Claire Whyte, chief executive of Autistic Nottingham, said the campaign’s “lack of message clarity” was “extremely disappointing”.
She said: “We initially saw the government’s scheme as positive and understood it was trying to bring to light the issues faced by those with physical disabilities having assumptions pushed upon them, such as wheelchair users being pushed/manoeuvred without their consent.
“However, due to the campaign’s lack of message clarity, it could be seen to promote asking disabled people intrusive and inappropriate questions.
“This is extremely disappointing, as we were hoping the campaign would promote a more open discourse to reduce those incidents from occurring.
“As an Autistic-led organisation, where most of our staff are Autistic, a campaign that allows issues to be taken out of context is not helpful and we believe that the government should look again at the content.”
Disabled author Penny Batchelor, co-founder of the Authors with Disabilities and Chronic Illnesses Literary Prize, said: “There’s a huge difference between asking someone if they need help, such as opening a door, and thinking that it’s acceptable to ask personal medical questions.”
She listed on Twitter some of the “insulting and distressing” things she has been asked by strangers, such as “What’s wrong with you?” and “How do you have sex?”.

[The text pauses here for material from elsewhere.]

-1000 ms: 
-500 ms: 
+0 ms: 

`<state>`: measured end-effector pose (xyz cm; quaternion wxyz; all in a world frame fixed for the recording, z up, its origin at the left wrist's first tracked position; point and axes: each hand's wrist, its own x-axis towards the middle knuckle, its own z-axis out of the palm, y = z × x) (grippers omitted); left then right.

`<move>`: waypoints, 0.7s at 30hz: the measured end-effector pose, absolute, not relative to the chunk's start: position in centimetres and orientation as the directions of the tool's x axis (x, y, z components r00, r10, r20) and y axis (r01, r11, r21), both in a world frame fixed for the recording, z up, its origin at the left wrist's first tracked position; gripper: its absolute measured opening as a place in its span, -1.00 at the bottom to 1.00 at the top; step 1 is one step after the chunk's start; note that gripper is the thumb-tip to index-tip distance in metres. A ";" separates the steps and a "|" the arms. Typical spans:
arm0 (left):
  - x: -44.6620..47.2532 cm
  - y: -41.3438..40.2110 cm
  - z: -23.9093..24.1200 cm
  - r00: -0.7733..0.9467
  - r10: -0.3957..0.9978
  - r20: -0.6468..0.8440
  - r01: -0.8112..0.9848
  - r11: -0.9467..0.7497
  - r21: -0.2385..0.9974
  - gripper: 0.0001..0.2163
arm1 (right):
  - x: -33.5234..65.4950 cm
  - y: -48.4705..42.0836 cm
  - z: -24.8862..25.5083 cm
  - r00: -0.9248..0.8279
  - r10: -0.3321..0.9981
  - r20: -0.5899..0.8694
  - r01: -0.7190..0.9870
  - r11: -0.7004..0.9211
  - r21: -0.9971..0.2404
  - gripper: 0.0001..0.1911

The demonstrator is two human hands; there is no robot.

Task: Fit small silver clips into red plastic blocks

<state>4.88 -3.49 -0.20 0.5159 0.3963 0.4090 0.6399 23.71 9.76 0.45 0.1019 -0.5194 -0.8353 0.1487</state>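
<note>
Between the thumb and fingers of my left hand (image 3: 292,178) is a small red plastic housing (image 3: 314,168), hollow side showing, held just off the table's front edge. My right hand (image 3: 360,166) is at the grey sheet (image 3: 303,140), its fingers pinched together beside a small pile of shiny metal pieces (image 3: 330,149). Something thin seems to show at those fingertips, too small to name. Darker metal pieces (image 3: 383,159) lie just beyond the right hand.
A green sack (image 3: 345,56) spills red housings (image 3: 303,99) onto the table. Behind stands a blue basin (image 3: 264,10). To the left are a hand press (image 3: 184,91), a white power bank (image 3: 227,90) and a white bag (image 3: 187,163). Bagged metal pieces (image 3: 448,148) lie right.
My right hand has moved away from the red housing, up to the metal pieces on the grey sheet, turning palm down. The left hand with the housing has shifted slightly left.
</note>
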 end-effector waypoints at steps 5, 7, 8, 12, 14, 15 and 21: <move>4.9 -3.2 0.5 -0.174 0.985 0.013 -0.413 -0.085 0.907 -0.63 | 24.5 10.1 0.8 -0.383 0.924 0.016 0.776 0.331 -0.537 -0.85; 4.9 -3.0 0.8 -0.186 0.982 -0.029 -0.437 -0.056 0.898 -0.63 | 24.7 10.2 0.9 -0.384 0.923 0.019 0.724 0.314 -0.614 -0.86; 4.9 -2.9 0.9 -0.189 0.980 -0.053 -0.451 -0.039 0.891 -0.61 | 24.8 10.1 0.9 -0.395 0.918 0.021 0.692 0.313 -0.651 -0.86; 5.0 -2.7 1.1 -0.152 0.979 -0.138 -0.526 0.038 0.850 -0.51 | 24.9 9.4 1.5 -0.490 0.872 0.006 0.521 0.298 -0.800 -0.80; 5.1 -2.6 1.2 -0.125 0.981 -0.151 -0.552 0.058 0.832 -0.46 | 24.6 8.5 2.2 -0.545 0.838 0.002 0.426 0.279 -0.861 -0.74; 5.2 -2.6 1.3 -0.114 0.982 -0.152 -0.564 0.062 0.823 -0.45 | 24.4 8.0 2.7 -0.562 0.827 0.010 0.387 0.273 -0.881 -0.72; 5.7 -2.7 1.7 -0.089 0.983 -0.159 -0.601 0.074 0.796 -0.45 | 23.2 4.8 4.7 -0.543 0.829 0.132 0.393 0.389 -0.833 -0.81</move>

She told DNS that the government “doesn’t seem to have a clue”, ignoring practical advice such as the need to bring in personal emergency evacuation plans for disabled people living in high-rise buildings while “spending money on this potentially damaging campaign”.
She said: “It’s tinkering round the edges whilst Rome burns – not addressing the real issues such as extensive NHS waiting lists, inaccessible housing, rising disability hate crime, disability poverty, the care crisis and a disability benefit system that assumes you’re a faking scrounger until proven otherwise.”
Kubenz said the campaign failed to consider “where the harmful assumptions come from”.
She said: “We have had over a decade of anti-austerity politics where mainstream media frequently claimed that many disabled people were scroungers and ‘trying it on’.
“My research focuses on blue badge spaces, which were largely exempt from cuts, but still many of my participants faced these assumptions.
“These ideas stick to disabled people and harm them in all situations, and this continues to be perpetuated by the government who are now gearing up for yet another round of benefit cuts.”
Disabled activist Jess Plant said the campaign “encourages the public to ask intrusive questions of disabled people who are just going about their day to day lives”, such as why they are using the accessible toilet.
She said: “I for one, as a disabled person, don’t want to share my personal medical information as I am doing the shopping.”
But she said the campaign also deflects “from what the government could and needs to be doing to address its own policies and inactions that make disabled people’s lives more difficult”, such as on social care, its plans to close rail ticket offices, and consultations on benefit reforms.